Lead complexation in wines with the dimers of the grape pectic polysaccharide rhamnogalacturonan II

Wine is believed to be a significant source of lead in the human diet even though the lead content of wines has decreased considerably over the last thirty years. Nevertheless, the lead content of wines must be reduced to a minimum since this heavy metal is highly toxic.The plant cell wall pectic polysaccharide rhamnogalacturonan Il (RG-II) is a predominant anionic molecule in red wine. RG-Il exists as a dimer (dRG-Il-B) that is cross-linked by a 1:2 borate-diol ester and forms complexes in vitro with lead and other selected di- and tri-valent cations. One mole of dimer binds at least 1 mole of Pb2+. We have now determined the amount of lead in wines that is bound to dRG-II-B since previous studies have suggested that most of the lead in wine is bound to an anionic macromolecule.Seven wines, with lead concentrations between 30 and 110 μg/l, were obtained from different grape varieties harvested at different vintages and vinified by different procedures.

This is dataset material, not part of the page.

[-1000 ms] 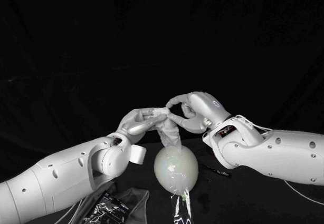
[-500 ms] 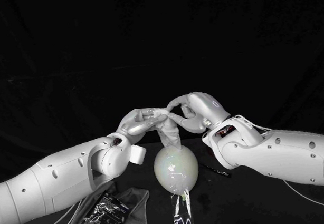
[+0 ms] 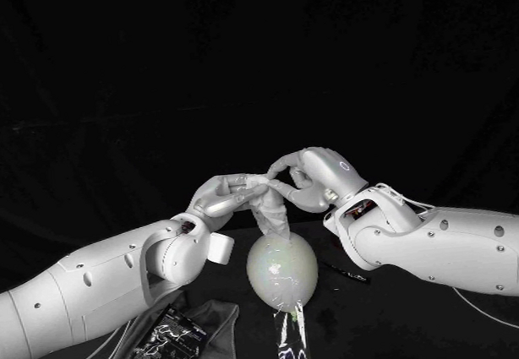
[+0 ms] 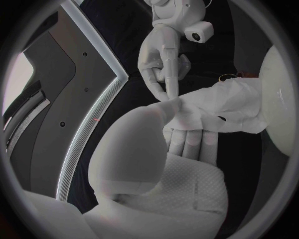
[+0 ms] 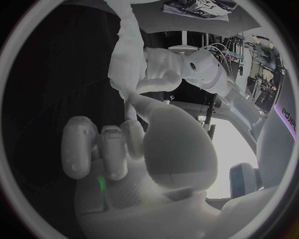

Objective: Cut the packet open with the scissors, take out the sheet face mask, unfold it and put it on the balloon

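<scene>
Sheet face mask (image 3: 268, 206) hangs bunched between your two hands, directly above the balloon (image 3: 281, 271), with its lower end right at the balloon's top. Your left hand (image 3: 227, 192) pinches the mask's upper part from one side and your right hand (image 3: 309, 175) pinches it from the other, fingertips close together. The packet (image 3: 164, 345) lies on a grey cloth (image 3: 217, 319) on the bench (image 3: 444, 324), beside your left arm.

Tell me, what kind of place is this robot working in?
Probably a robot lab or test studio. The black table and the dark backdrop look set up for filming, and the right wrist view shows equipment stands with cables in a bright workroom behind.
</scene>
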`<state>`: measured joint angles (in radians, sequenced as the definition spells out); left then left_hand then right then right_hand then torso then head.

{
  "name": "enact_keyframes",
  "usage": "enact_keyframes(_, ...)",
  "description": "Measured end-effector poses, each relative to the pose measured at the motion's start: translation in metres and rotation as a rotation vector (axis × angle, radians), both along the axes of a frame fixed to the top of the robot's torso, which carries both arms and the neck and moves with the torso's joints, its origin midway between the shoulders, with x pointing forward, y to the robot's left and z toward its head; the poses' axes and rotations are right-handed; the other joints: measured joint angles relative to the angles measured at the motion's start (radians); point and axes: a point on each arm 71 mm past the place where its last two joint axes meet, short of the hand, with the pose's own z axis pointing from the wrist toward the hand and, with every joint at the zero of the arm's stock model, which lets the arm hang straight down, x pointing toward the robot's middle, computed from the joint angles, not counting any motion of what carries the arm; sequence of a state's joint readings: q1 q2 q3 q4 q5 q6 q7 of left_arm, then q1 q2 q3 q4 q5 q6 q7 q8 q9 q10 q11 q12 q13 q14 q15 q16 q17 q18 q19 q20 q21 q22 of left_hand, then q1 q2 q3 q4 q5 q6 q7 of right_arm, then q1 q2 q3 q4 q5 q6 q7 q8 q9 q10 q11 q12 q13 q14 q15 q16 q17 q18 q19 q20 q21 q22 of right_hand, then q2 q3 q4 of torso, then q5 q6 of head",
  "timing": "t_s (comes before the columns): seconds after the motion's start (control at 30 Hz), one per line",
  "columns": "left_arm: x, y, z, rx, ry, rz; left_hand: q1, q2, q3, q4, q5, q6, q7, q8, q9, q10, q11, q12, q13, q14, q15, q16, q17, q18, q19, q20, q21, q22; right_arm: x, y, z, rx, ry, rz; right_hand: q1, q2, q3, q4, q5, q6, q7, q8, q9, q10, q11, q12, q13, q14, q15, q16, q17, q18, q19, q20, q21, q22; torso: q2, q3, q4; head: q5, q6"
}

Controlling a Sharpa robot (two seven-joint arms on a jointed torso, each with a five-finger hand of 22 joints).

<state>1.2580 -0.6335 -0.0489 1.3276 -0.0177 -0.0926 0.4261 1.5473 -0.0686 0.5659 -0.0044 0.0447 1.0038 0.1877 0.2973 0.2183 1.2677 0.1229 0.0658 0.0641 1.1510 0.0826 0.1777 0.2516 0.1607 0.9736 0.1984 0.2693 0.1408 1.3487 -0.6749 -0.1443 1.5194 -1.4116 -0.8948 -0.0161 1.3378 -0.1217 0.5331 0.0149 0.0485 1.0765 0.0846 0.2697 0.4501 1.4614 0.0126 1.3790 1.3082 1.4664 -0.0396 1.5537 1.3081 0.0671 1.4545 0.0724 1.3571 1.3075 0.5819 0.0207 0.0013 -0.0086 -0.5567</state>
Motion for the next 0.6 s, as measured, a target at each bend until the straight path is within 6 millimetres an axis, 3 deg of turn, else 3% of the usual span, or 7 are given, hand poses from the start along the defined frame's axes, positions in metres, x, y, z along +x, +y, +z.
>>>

Two chromatography steps, adsorption on a polystyrene- divinylbenzene resin and size-exclusion on a Superdex® 75-HR column, have been used to purify a d-RG-II-B-lead complex which contained at least 85 p. cent of the total lead of each wine. The dRG-II-B-Pb complex is stable at the pH of wine and is present in a wine that was procluced in 1988. The dRG-II-B present in red (~ 100 mg/l) and white (~ 20 mg/l) wines can bind at least ten-fold more Pb2+ than is typically present in wine.Our study is the first to show that in wine most of the lead is complexed with a pectic polysaccharide that is not degraded during vinification. dRG-II-B is also known to form complexes with other cations, including strontium and barium. However, it is not known what role dRG-II-B has in determining the metabolic fate in humans of toxic cations present in wine.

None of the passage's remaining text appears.